Asim Husain, wiceprezes Google Developer Ecosystem, przekazał pracownikom informację o zwolnieniach w zeszłym tygodniu. W e-mailu do zwolnionych pracowników Husain powiedział: „Zamierzamy utrzymać nasz obecny globalny zasięg, jednocześnie rozwijając się w szybko rozwijających się lokalizacjach siły roboczej na całym świecie, abyśmy mogli działać bliżej naszych partnerów i społeczności programistów”.


Warto przeczytać!  „Kocham was!”: Elon Musk podpisał umowę o zapłatę 44,9 miliarda dolarów po głosowaniu Tesli | Technologia

Decyzja Google o porzuceniu stanowisk w swoich podstawowych jednostkach biznesowych zbiegła się w czasie z raportem o ogromnych zarobkach Alphabet, który ustanowił rekord wszechczasów w pierwszym kwartale roku. W pierwszym kwartale 2024 roku Alphabet zarobił 80,54 miliarda dolarów, co oznacza 15-procentowy wzrost z 69,8 miliarda dolarów w pierwszym kwartale 2023 roku. Jednak nawet raporty finansowe, które malują różowy obraz sytuacji firmy, nie były w stanie powstrzymać Google przed zwolnieniami pracowników.

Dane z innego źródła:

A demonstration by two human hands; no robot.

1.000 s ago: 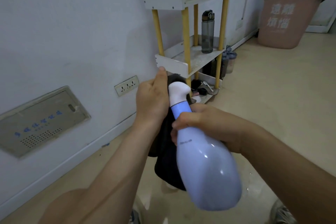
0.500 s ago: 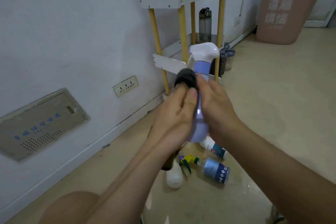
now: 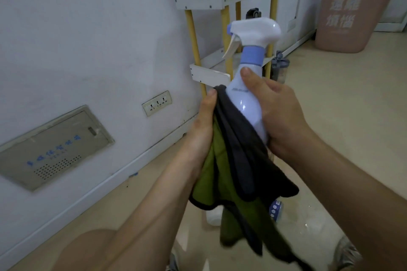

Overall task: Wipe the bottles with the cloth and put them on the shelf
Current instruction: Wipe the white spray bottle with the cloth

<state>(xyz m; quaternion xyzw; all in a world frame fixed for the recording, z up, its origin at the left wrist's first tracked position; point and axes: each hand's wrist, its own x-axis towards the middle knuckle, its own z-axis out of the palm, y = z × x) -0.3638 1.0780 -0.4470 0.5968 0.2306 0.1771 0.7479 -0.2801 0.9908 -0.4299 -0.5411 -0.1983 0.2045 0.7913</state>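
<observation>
The right hand (image 3: 284,116) grips the spray bottle (image 3: 247,97) upright by its body. The left hand (image 3: 203,125) presses the cloth (image 3: 237,160) against its side. The shelf (image 3: 209,72) stands just behind.

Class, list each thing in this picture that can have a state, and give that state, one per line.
Spray bottle: upright, slightly tilted, held.
Cloth: pressed to the bottle's side, hanging loose.
Left hand: shut on the cloth.
Right hand: shut on the spray bottle.
Shelf: standing against the wall.
Bin: lid closed.
</observation>
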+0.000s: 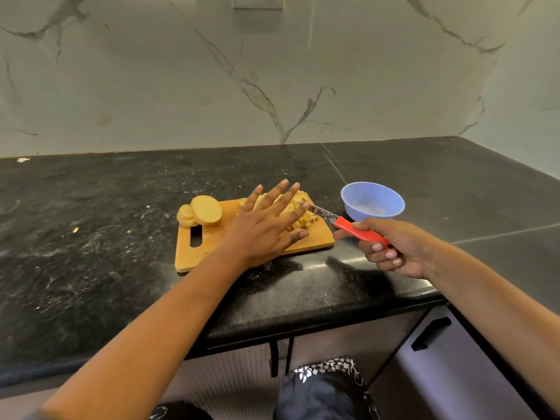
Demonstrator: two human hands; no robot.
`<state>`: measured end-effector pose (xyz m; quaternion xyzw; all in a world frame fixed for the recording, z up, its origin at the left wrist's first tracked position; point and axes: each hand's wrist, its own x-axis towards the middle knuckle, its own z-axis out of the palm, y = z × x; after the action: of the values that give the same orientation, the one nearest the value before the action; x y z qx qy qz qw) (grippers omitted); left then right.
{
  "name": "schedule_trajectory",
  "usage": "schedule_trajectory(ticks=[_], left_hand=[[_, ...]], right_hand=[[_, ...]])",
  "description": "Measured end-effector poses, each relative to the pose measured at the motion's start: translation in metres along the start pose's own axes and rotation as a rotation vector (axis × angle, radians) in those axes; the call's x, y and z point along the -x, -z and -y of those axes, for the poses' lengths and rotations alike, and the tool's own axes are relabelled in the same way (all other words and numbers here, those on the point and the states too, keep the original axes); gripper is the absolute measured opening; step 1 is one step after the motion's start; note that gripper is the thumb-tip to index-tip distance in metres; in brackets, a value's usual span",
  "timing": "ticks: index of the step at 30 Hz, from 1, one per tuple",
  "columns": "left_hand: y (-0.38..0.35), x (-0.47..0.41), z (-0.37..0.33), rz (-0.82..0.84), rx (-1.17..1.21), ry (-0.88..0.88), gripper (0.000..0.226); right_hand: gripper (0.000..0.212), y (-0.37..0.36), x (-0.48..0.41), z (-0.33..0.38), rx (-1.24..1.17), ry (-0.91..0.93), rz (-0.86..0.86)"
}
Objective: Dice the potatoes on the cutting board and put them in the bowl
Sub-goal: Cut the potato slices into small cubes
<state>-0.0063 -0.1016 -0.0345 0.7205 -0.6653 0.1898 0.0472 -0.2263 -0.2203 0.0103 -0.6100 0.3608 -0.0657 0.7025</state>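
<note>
Dicing partly done: left hand [266,228] flat, fingers spread over diced potato [303,218] on cutting board [209,247]; right hand [391,248] grips red knife [348,227]. Slices [203,211] at board's far-left end remain uncut. Bowl [372,201] right of board; sweep dice toward it, fingers off blade.
</note>
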Motion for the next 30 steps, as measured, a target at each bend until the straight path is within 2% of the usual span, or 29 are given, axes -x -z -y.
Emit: schedule_trajectory(ticks=[2, 6, 9, 13, 17, 20, 24, 30], left_hand=[[0.002, 0.001, 0.002, -0.057, 0.024, 0.094, 0.081], [0.008, 0.014, 0.015, -0.242, 0.164, 0.298, 0.064], [0.011, 0.032, 0.034, -0.286, 0.248, 0.418, 0.055], [0.012, 0.061, 0.063, -0.332, 0.277, 0.546, 0.044], [0.010, 0.078, 0.082, -0.348, 0.314, 0.626, 0.042], [0.008, 0.078, 0.082, -0.335, 0.350, 0.639, 0.042], [0.006, 0.075, 0.080, -0.309, 0.354, 0.602, 0.042], [0.007, 0.077, 0.081, -0.307, 0.400, 0.655, 0.041]], right_hand=[[0.034, -0.001, 0.001, 0.000, 0.053, 0.031, -0.029], [0.038, -0.012, 0.000, -0.002, 0.263, 0.278, -0.183], [0.027, -0.024, -0.004, -0.013, 0.650, 0.611, -0.261], [0.033, -0.053, -0.009, -0.030, 1.164, 1.047, -0.430], [0.039, -0.086, -0.012, -0.039, 1.472, 1.259, -0.399], [0.053, -0.101, -0.019, -0.043, 1.605, 1.275, -0.408], [0.064, -0.113, -0.026, -0.040, 1.713, 1.147, -0.471], [0.059, -0.110, -0.039, -0.030, 1.772, 1.018, -0.554]])
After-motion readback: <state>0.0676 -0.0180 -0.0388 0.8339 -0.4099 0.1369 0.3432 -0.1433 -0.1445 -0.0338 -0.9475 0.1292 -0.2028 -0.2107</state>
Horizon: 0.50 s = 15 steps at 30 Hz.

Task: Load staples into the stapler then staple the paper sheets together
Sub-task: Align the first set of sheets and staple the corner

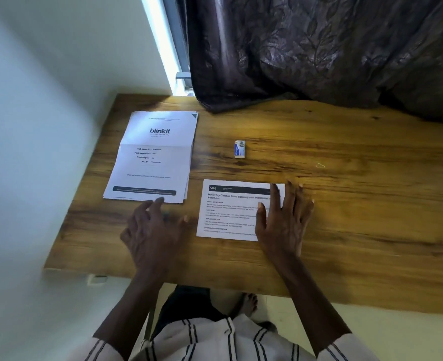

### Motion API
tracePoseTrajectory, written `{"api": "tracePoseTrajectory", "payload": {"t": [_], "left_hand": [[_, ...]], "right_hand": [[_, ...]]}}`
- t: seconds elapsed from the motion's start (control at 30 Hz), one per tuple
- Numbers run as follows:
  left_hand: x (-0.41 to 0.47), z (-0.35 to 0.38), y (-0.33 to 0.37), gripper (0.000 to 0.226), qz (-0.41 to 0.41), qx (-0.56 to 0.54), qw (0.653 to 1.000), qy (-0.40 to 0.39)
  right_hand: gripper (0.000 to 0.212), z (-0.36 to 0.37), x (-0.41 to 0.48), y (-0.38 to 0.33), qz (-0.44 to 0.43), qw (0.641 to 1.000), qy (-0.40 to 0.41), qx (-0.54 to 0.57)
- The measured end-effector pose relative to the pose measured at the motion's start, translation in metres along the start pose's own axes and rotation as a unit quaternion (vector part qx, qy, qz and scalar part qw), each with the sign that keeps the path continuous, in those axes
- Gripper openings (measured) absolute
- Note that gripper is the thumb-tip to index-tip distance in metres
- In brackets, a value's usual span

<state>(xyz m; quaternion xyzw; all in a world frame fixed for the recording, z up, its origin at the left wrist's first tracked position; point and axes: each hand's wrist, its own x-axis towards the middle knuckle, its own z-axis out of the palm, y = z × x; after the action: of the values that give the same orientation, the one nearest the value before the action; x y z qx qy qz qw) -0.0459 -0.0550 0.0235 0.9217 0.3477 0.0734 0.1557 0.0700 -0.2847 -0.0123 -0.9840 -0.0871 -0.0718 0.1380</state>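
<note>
While both hands spread empty, right hand [283, 217] flat on small sheet [231, 212] right edge, left hand [152, 230] just beside paper stack [152, 157] near edge, possibly staple box [239, 149] beyond the sheet, bare wooden table [358, 204] rightward.

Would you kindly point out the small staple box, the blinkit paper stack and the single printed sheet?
staple box [239, 149], head view, top face.
blinkit paper stack [152, 162], head view, middle of top page.
printed sheet [228, 212], head view, text area.

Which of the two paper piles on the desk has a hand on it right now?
The smaller sheet near the desk edge, under the right hand; the blinkit stack lies untouched.
</note>
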Motion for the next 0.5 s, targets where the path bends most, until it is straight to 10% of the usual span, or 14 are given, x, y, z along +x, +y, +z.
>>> {"api": "tracePoseTrajectory", "payload": {"t": [0.5], "left_hand": [[0.018,-0.028,-0.043,0.074,-0.021,-0.170,0.982,-0.074]], "right_hand": [[0.047,0.035,0.041,-0.078,-0.134,0.991,-0.019,-0.002]]}}
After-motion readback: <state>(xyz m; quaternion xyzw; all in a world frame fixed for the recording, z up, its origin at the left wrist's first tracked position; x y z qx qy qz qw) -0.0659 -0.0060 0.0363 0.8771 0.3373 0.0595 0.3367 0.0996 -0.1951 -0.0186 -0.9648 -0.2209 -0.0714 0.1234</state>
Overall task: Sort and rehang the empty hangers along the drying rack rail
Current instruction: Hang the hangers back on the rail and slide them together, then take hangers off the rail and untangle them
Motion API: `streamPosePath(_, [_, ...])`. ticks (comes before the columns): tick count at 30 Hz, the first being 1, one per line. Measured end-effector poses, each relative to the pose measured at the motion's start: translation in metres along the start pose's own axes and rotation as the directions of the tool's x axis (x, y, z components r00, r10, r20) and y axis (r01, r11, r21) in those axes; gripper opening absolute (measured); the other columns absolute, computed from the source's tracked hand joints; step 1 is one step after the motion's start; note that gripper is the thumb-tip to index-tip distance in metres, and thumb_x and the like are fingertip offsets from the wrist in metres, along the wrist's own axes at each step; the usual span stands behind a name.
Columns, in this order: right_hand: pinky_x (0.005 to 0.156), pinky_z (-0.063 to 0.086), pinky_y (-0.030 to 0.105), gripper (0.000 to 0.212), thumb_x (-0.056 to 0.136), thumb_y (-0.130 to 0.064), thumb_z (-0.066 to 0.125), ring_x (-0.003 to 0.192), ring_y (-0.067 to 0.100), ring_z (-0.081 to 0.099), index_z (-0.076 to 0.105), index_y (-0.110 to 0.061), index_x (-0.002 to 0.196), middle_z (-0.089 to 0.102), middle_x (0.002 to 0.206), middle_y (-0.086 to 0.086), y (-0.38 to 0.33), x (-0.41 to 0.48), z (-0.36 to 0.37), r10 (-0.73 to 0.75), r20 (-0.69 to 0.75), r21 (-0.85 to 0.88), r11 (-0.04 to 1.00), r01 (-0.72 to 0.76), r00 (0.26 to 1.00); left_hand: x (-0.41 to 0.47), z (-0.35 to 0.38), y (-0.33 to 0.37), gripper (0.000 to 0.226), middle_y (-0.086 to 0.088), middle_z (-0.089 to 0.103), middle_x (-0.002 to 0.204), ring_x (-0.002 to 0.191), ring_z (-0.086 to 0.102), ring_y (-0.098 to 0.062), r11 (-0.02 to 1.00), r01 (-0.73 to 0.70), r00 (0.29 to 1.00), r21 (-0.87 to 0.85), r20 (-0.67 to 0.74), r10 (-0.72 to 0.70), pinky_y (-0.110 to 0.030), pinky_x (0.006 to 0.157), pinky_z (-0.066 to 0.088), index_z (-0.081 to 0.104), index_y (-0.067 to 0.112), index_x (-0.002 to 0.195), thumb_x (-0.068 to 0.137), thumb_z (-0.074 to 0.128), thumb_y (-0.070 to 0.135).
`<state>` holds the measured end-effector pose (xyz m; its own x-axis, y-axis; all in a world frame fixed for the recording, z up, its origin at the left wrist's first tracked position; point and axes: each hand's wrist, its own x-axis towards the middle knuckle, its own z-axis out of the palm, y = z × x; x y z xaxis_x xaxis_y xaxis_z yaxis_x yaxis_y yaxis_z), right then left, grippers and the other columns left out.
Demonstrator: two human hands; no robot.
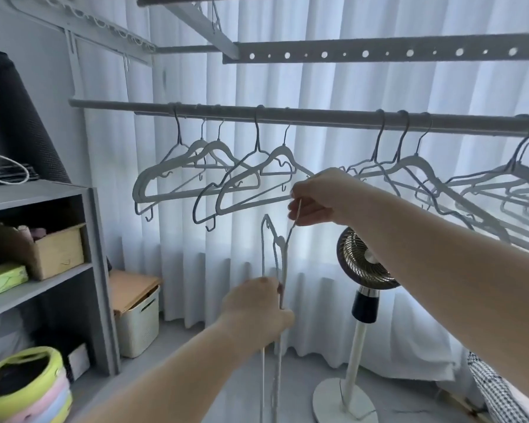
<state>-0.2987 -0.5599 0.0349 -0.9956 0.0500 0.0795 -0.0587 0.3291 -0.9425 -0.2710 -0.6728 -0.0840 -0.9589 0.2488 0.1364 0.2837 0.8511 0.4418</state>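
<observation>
Head view: loose hanger (pixel 283 261), edge-on, right hand (pixel 315 195) pinching its hook, left hand (pixel 257 306) gripping its frame; mid-rehang, next likely hooking over rail (pixel 327 116).

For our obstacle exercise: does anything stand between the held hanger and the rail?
Yes. Hung hangers lie directly above the held hanger, below the rail. The rail stretch above the right hand looks free.

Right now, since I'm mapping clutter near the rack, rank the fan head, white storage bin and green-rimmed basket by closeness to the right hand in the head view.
1. Fan head, just below-right of the right hand pinching the hanger.
2. White storage bin, on the floor, lower left.
3. Green-rimmed basket, bottom-left corner, farthest.
</observation>
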Motion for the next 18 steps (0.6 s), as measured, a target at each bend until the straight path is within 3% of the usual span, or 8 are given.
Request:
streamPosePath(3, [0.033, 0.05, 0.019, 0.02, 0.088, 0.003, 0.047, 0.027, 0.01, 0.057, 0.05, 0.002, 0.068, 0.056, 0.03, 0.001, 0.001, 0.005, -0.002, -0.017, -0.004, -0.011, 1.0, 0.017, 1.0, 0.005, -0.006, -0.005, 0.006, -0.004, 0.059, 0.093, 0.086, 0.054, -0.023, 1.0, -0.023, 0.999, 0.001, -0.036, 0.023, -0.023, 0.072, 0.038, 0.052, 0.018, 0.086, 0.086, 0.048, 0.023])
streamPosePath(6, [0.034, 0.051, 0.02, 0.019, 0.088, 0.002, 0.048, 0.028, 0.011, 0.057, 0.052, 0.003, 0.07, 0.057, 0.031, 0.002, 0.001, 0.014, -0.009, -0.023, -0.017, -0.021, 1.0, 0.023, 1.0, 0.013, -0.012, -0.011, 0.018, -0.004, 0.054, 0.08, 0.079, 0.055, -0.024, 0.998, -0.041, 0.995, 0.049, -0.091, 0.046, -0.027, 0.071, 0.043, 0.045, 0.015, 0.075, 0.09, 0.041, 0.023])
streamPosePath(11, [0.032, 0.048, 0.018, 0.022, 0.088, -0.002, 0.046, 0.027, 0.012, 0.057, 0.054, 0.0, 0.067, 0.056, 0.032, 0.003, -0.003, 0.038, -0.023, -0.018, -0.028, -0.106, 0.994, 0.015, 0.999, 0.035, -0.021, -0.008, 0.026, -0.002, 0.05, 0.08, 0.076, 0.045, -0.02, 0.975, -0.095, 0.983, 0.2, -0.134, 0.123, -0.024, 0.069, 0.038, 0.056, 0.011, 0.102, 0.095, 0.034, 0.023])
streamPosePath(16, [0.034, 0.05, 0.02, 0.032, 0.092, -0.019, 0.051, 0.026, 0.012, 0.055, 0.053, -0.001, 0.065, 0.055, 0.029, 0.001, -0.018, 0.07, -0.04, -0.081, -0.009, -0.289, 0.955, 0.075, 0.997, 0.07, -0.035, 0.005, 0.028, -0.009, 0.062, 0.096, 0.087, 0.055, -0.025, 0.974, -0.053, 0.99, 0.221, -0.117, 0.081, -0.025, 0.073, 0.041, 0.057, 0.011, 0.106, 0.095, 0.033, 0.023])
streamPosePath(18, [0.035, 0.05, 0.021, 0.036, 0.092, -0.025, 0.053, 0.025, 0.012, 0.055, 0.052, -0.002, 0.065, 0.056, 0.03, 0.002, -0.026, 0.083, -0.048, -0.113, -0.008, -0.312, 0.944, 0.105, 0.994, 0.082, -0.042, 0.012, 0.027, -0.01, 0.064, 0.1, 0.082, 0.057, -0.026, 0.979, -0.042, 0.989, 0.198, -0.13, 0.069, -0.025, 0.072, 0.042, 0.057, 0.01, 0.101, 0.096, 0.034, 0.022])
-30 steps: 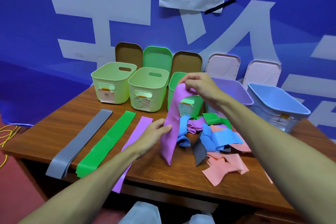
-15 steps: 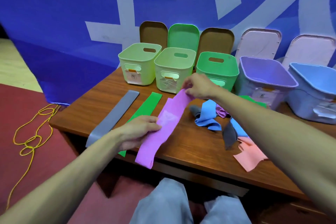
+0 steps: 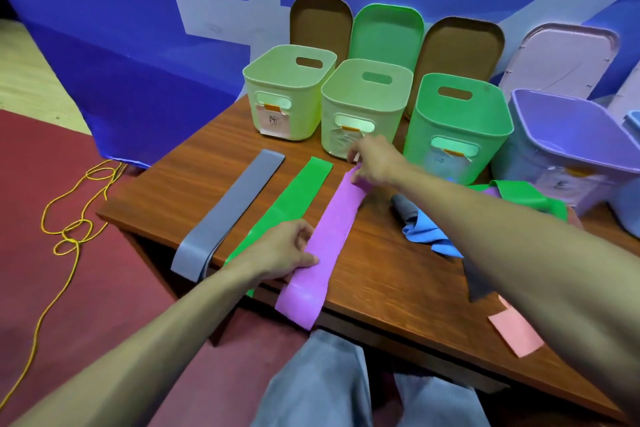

Dział finansowy Google i liderzy wyszukiwania poinformowali już pracowników, że kolejne stanowiska zostaną przeniesione do Indii, Meksyku i Brazylii. Według doniesień te kraje są kluczowe dla działalności Google. Co ważniejsze, mają tańszą siłę roboczą, co mogłoby co roku zaoszczędzić Google pewną sumę pieniędzy. Mając to na uwadze, w nadchodzących latach większa liczba pracowników Google prawdopodobnie otrzyma e-maile dotyczące zwolnień.